Qui est coupable ? L’ouvrier chinois qui travaille pour une misère, ou les entreprises occidentales qui ont choisi de faire produire dans ces usines d’esclaves ? Mais c’est sans doute trop penser pour ces contempteurs de l’empire du milieu.
Depuis une dizaine d’années les salaires augmentent en Chine, et beaucoup d’ouvriers heureusement sont sortis de la misère. La Chine, grâce à son dynamisme économique, va devenir sous peu, ce que les économistes appellent « Un pays développé ». Le Made in China va progressivement disparaitre en ce qui concerne les produits low costs (textile, petit électroménager, jouets, ). De plus dans le même temps les entreprises chinoises ont augmenté l’automatisation, et les robots prennent de plus en plus la place d’ouvriers.
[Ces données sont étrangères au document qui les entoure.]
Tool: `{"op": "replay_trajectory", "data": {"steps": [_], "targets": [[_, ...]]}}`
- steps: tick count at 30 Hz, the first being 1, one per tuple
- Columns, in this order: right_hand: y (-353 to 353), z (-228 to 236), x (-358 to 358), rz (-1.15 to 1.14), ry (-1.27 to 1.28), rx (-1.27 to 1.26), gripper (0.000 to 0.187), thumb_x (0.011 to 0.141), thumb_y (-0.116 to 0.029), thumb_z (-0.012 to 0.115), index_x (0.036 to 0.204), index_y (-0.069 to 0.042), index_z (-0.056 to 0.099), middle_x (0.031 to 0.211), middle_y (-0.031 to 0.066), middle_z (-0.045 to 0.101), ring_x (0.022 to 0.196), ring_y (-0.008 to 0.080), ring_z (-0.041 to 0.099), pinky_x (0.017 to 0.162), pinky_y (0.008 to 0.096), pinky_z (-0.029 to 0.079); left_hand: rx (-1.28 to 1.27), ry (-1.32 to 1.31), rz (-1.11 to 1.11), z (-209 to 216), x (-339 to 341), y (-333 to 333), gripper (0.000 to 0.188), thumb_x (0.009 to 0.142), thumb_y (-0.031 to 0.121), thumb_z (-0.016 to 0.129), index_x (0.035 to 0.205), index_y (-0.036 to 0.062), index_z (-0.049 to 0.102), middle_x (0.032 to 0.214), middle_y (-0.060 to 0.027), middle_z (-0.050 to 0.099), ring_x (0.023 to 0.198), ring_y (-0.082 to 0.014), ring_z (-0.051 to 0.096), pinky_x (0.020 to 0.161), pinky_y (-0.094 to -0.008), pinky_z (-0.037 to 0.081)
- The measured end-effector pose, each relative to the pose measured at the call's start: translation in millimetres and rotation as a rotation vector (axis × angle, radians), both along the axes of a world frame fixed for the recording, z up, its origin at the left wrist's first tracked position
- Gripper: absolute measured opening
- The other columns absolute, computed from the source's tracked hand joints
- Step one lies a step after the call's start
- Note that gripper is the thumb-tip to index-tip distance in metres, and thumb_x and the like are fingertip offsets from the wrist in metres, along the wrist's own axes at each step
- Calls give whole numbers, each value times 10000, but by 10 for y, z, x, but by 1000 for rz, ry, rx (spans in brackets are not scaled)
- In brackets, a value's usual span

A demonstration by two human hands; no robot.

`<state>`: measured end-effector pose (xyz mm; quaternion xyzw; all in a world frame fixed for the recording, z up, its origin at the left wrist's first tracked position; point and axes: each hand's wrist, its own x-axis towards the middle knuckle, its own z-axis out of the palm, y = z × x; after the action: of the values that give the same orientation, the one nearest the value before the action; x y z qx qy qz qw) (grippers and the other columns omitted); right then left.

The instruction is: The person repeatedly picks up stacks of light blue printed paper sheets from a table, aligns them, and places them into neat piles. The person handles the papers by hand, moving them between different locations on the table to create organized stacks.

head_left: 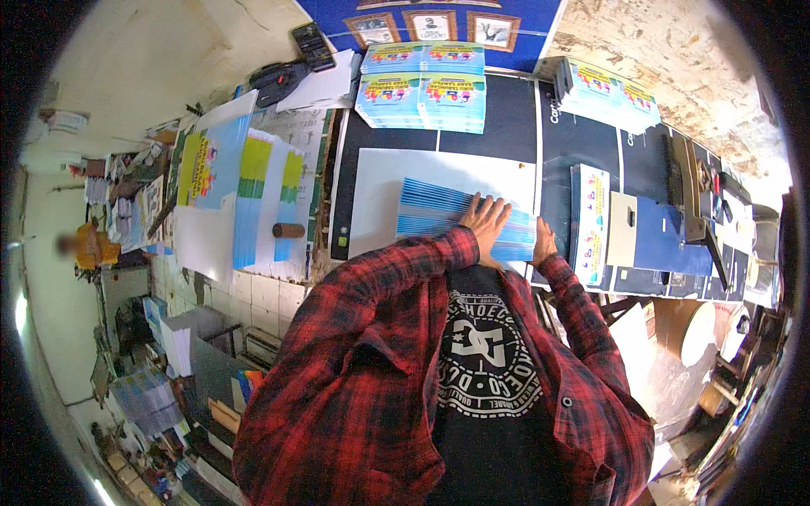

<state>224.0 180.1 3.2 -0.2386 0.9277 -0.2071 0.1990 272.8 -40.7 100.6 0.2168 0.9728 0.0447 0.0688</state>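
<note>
Both hands rest on one fanned stack of blue-striped sheets [460, 218] lying on a white board [380, 181] at the table's near edge. My left hand [487, 218] lies flat, fingers spread, palm down. My right hand [542, 242] grips the stack's right end; finger spread cannot be told. Bare white board lies left; printed stacks [422, 86] sit beyond.
</note>
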Motion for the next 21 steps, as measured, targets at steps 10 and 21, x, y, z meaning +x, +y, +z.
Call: {"op": "replay_trajectory", "data": {"steps": [10, 21], "targets": [[38, -88, -16, 1, 11, -104, 749, 638, -445, 747, 1225, -84, 454, 1125, 132, 498, 1110, 338, 453, 933, 555, 318, -182, -247, 272, 144, 345, -592, 1302, 525, 592, 781, 1452, 33, 58, 1427, -178, 243, 1359, -365, 187, 1097, -603, 51], [76, -176, 70, 9, 115, -285, 696, 666, -457, 734, 1154, -44, 456, 1010, 154, 517, 999, 359, 496, 873, 515, 355, -133, -140, 201, -58, 376, -567, 1076, 563, 440, 784, 1374, -17, 245, 1303, -184, 367, 1280, -349, 304, 1109, -471, 179]]}}
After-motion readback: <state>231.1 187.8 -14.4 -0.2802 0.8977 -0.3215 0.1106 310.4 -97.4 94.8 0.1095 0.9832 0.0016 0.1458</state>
Car désormais la Chine crée ses marques : Tencent, Alibaba, Huawei,Baidu toutes connues et s’exportant dans le monde entier désormais. Mais là non plus cela ne convient pas aux capitalistes occidentaux… Ceux-ci s’offusquent alors que ces entreprises soient contrôlées par le PCC. Ce qui est plus ou moins exact, mais de manière certaines, elles ont des comptes à rendre à l’état chinois. Est-ce cependant un problème ? Aux yeux des capitalistes et des fonds de pensions américains sans doute, mais aux yeux des dirigeants chinois ce n’est pas un souci. Bien au contraire. Pour eux, une entreprise d’état à des comptes à rendre, a des obligations en matière d’emploi, de sécurité nationale. Leur gouvernance doit d’abord être validées par l’Etat chinois. Et alors ? N’est-ce pas ce qu’on demande à une entreprise étatique ? Les responsables politiques français, de droite comme de gauche semblent s’en rendre compte.
La Chine doit prendre conscience que, le matraquage intellectuel sur le made in china a été tel pendant des années que son image dans les pays occidentaux est amoindrie et fragile. Je ne parle même pas de son image en matière purement politique qui est désastreuse. En en prenant conscience, elle accélèrera la création de ses propres géants sans se préoccuper de ce qu’en pense les européens et américains. Mais ne nous y trompons pas. C’est l’ultralibéralisme économique qui est la principale cause de ces dérèglements. Seule, une fabrication locale, des salaires dignes, une consommation responsable fera changer les choses au niveau mondiale. La Chine ne le pourra pas toute seule.